(Stored items)
⁂

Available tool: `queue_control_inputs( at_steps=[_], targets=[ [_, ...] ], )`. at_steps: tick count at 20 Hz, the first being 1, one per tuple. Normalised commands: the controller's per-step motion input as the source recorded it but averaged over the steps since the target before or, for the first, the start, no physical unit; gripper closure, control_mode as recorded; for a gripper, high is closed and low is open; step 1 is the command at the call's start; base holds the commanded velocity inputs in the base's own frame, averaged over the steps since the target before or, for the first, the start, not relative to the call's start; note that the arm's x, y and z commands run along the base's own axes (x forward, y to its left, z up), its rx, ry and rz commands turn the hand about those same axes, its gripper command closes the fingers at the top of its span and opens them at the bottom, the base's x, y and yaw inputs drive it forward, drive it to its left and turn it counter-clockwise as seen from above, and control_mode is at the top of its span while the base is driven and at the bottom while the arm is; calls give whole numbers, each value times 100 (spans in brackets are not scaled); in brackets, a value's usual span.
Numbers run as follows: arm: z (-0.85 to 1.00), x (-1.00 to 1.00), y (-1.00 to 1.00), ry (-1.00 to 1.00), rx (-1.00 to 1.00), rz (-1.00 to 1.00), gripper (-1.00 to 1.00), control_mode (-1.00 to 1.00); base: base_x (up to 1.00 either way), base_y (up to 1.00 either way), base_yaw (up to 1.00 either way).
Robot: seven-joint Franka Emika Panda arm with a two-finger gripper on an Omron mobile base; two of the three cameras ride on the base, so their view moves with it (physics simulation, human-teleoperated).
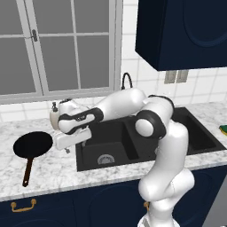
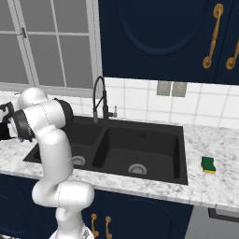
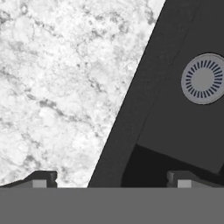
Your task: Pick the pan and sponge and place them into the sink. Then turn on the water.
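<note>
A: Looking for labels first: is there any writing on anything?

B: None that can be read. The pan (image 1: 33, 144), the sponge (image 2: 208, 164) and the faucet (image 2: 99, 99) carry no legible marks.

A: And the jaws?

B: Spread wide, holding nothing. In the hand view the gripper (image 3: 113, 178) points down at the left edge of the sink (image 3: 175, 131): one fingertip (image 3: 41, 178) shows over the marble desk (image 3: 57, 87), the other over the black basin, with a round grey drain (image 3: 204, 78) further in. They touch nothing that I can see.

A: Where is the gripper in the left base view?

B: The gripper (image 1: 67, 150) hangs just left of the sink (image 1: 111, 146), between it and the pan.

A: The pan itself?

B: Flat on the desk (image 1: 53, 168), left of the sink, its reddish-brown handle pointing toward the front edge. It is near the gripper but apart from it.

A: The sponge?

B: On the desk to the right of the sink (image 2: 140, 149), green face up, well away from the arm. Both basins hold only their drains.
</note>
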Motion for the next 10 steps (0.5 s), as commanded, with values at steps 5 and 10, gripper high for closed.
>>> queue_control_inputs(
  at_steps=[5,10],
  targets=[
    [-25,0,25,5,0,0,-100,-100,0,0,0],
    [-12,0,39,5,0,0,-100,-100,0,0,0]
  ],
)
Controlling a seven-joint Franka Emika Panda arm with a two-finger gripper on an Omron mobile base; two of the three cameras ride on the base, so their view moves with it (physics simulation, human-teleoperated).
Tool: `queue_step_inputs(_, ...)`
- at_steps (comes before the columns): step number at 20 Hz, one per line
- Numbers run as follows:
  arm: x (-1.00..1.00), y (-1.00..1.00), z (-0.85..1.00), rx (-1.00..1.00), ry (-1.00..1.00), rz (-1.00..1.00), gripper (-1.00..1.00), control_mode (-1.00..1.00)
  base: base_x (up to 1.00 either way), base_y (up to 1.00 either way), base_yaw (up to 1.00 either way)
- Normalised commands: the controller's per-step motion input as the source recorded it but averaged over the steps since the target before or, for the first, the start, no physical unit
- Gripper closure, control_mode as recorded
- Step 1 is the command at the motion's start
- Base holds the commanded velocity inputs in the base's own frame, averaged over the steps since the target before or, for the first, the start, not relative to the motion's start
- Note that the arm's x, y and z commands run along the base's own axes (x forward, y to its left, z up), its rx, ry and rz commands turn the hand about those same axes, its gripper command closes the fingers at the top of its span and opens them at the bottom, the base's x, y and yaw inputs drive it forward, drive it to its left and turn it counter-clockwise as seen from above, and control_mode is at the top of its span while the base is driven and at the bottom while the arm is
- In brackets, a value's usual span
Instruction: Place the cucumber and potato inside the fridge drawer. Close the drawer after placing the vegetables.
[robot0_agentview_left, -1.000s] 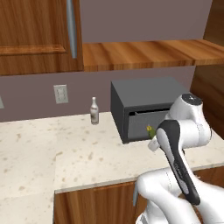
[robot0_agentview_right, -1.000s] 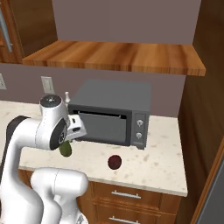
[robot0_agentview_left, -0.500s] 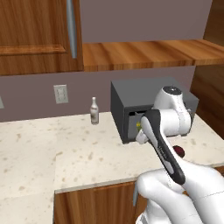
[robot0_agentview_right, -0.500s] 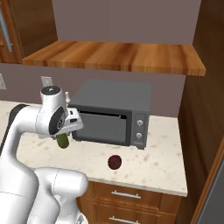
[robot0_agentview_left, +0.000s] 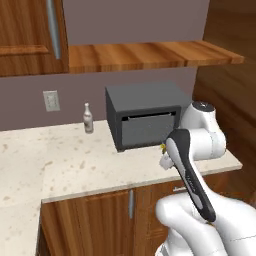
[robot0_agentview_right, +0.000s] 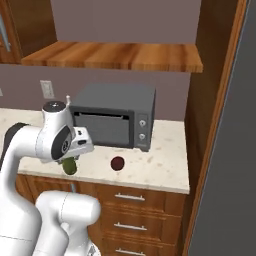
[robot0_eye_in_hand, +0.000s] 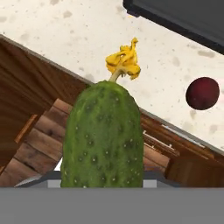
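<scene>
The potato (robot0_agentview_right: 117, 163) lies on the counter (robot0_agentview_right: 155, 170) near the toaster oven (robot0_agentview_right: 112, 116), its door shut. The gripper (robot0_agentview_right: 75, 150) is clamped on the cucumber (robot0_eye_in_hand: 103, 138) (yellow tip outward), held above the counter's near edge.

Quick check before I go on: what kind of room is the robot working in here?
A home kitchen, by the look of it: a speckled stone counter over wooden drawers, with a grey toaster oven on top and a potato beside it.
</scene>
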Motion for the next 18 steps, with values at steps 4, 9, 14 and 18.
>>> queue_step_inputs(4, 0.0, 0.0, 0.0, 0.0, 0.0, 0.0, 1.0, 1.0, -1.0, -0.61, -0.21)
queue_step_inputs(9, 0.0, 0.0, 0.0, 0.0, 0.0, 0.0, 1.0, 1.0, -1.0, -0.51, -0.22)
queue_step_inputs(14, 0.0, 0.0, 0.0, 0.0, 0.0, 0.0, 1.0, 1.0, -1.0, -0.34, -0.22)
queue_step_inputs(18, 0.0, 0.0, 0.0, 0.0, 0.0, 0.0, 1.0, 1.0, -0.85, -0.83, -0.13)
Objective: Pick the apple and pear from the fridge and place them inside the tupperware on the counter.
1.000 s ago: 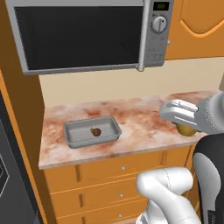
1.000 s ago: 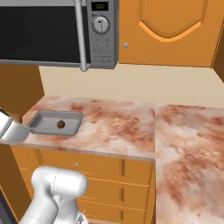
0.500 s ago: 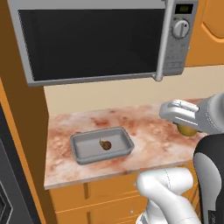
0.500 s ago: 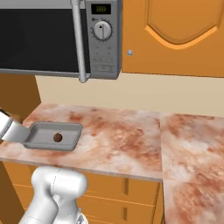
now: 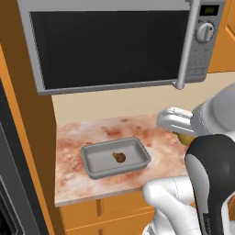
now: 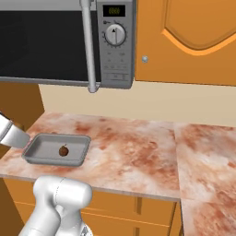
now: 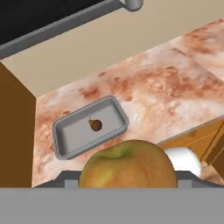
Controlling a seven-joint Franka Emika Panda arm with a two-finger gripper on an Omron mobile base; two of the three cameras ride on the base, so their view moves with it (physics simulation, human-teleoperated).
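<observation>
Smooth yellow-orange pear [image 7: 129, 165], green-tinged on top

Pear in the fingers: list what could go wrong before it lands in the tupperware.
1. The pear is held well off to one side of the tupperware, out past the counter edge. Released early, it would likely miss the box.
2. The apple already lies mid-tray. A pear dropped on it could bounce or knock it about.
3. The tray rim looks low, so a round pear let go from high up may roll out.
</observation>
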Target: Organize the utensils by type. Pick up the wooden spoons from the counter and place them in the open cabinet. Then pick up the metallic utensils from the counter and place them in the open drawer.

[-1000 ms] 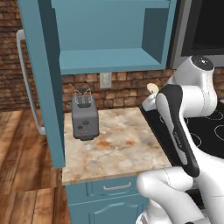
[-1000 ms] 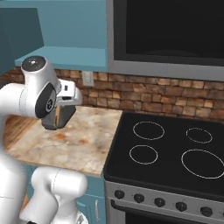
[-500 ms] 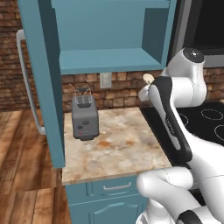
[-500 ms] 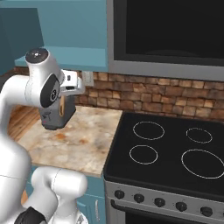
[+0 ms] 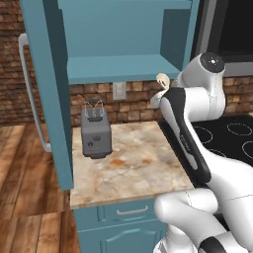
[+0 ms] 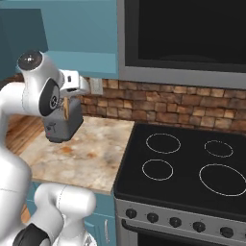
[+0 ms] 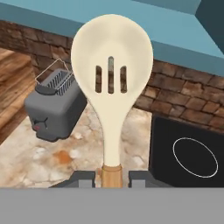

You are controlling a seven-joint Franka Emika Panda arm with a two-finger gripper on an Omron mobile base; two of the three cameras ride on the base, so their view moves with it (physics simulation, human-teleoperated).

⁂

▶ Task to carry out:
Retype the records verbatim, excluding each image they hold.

▶ Expected output:
Available tool: `queue_control_inputs( at_steps=[_], targets=[ [_, ...] ], )`. at_steps: tick count at 20 Hz, the first being 1, one per tuple. Normalised commands: the controller's per-step motion input as the source recorded it but averaged over the steps since the target before or, for the first, the start, no physical unit; gripper closure, control_mode as recorded; for a gripper, high is closed and low is open; step 1 is the command at the call's start; base holds the commanded velocity inputs in the base's own frame, averaged over the steps since the target before or, for the first, the start, not relative to the call's start; note that the arm's x, y and z commands run along the base's own axes (x forward, y to its left, z up), its rx, ry and rz commands turn the hand about those same axes, its gripper command closes the fingers at the top of its span and opens them at the bottom, the base's x, y and yaw inputs drive it forward, drive it to its left and turn it counter-clockwise as seen from above, and control_mode is at the top of its span while the base is driven and at the bottom while the arm is; calls give whole numbers, each value times 100 (spans in brackets are not scaled); in brackets, a value's usual span.
Numbers run as follows: arm: z (-0.85 to 1.00), x (-1.00 to 1.00), y (-1.00 to 1.00), ry (-1.00 to 1.00), rx (-1.00 to 1.00), rz (-1.00 to 1.00), gripper (-1.00 to 1.00), control_mode (-1.00 to 1.00); base: base_x (up to 1.00 either way), base_y (up to 1.00 either way), base_yaw (up to 1.00 either way).
Robot: seven-joint Franka Emika Panda arm with a two-finger gripper on an Omron mobile base; two of the three cameras ride on the base, so their view moves with it (physics simulation, human-teleoperated).
Your task: Pick the pan and sponge and place them into the sink. Then turn on the water.
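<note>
A: Looking for labels first: is there any writing on anything?

B: None that can be read. The pan (image 1: 33, 144), the sponge (image 2: 208, 164) and the faucet (image 2: 99, 99) carry no legible marks.

A: And the jaws?

B: Spread wide, holding nothing. In the hand view the gripper (image 3: 113, 178) points down at the left edge of the sink (image 3: 175, 131): one fingertip (image 3: 41, 178) shows over the marble desk (image 3: 57, 87), the other over the black basin, with a round grey drain (image 3: 204, 78) further in. They touch nothing that I can see.

A: Where is the gripper in the left base view?

B: The gripper (image 1: 67, 150) hangs just left of the sink (image 1: 111, 146), between it and the pan.

A: The pan itself?

B: Flat on the desk (image 1: 53, 168), left of the sink, its reddish-brown handle pointing toward the front edge. It is near the gripper but apart from it.

A: The sponge?

B: On the desk to the right of the sink (image 2: 140, 149), green face up, well away from the arm. Both basins hold only their drains.
</note>
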Motion for the next 10 steps (0.5 s), as commanded, with values at steps 5 and 10, gripper high for closed.
>>> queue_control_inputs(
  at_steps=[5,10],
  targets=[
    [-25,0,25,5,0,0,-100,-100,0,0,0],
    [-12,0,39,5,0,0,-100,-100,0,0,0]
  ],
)
Controlling a seven-joint Franka Emika Panda arm with a two-finger gripper on an Omron mobile base; two of the three cameras ride on the base, so their view moves with it (physics simulation, human-teleoperated).
Tool: `queue_step_inputs(_, ...)`
- at_steps (comes before the columns): step number at 20 Hz, one per line
- Numbers run as follows:
  arm: x (-1.00..1.00), y (-1.00..1.00), z (-0.85..1.00), rx (-1.00..1.00), ry (-1.00..1.00), rz (-1.00..1.00), gripper (-1.00..1.00), control_mode (-1.00..1.00)
  base: base_x (up to 1.00 either way), base_y (up to 1.00 either way), base_yaw (up to 1.00 either way)
- Normalised commands: the controller's per-step motion input as the source recorded it but averaged over the steps since the target before or, for the first, the start, no physical unit
- Gripper closure, control_mode as recorded
- Step 1 is the command at the motion's start
- Base holds the commanded velocity inputs in the base's own frame, averaged over the steps since the target before or, for the first, the start, not relative to the motion's start
- Note that the arm's x, y and z commands run along the base's own axes (x forward, y to its left, z up), its rx, ry and rz commands turn the hand about those same axes, its gripper command closes the fingers at the top of its span and opens them at the bottom, the base's x, y and yaw inputs drive it forward, drive it to its left and turn it counter-clockwise as seen from above, and control_mode is at the top of its span while the base is driven and at the bottom while the arm is
- In brackets, a value's usual span
Instruction: Place the cucumber and potato inside the fridge drawer. Close the drawer after placing the vegetables.
[robot0_agentview_left, -1.000s] 
[robot0_agentview_right, -1.000s] 
[robot0_agentview_left, -0.500s] 
[robot0_agentview_right, -0.500s] 
[robot0_agentview_left, +0.000s] 
[robot0_agentview_right, +0.000s] 
[robot0_eye_in_hand, +0.000s] 
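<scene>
The potato (robot0_agentview_right: 117, 163) lies on the counter (robot0_agentview_right: 155, 170) near the toaster oven (robot0_agentview_right: 112, 116), its door shut. The gripper (robot0_agentview_right: 75, 150) is clamped on the cucumber (robot0_eye_in_hand: 103, 138) (yellow tip outward), held above the counter's near edge.

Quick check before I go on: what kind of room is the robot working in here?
A home kitchen, by the look of it: a speckled stone counter over wooden drawers, with a grey toaster oven on top and a potato beside it.
</scene>
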Motion for the next 18 steps, with values at steps 4, 9, 14 and 18.
>>> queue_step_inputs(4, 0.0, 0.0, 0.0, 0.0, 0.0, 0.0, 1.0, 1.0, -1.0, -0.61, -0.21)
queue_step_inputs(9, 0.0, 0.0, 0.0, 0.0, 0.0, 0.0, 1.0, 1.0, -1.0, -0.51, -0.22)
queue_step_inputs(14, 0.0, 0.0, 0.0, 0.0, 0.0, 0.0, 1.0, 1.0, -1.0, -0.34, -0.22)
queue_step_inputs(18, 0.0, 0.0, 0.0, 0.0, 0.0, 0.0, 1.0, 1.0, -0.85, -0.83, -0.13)
Objective: Pick the apple and pear from the fridge and place them inside the tupperware on the counter.
1.000 s ago: 
1.000 s ago: 
0.500 s ago: 
0.500 s ago: 
now: 
now: 
now: 
Controlling a seven-joint Franka Emika Panda arm with a two-finger gripper on an Omron mobile base; two of the three cameras ride on the base, so their view moves with it (physics simulation, human-teleoperated).
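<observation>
Smooth yellow-orange pear [image 7: 129, 165], green-tinged on top

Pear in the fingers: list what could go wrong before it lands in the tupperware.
1. The pear is held well off to one side of the tupperware, out past the counter edge. Released early, it would likely miss the box.
2. The apple already lies mid-tray. A pear dropped on it could bounce or knock it about.
3. The tray rim looks low, so a round pear let go from high up may roll out.
</observation>
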Target: Organize the utensils by type. Pick up the wooden spoons from the counter and place them in the open cabinet. Then pick up the metallic utensils from the counter and place them in the open drawer.

[-1000 ms] 
[-1000 ms] 
[-500 ms] 
[-500 ms] 
[+0 ms] 
[+0 ms] 
[+0 ms] 

You are controlling a seven-joint Franka Emika Panda arm with a two-finger gripper on an Omron mobile base; two of the three cameras ride on the base, so their view moves with it (physics simulation, human-teleoperated).

For this exercise, nothing further remains to be done.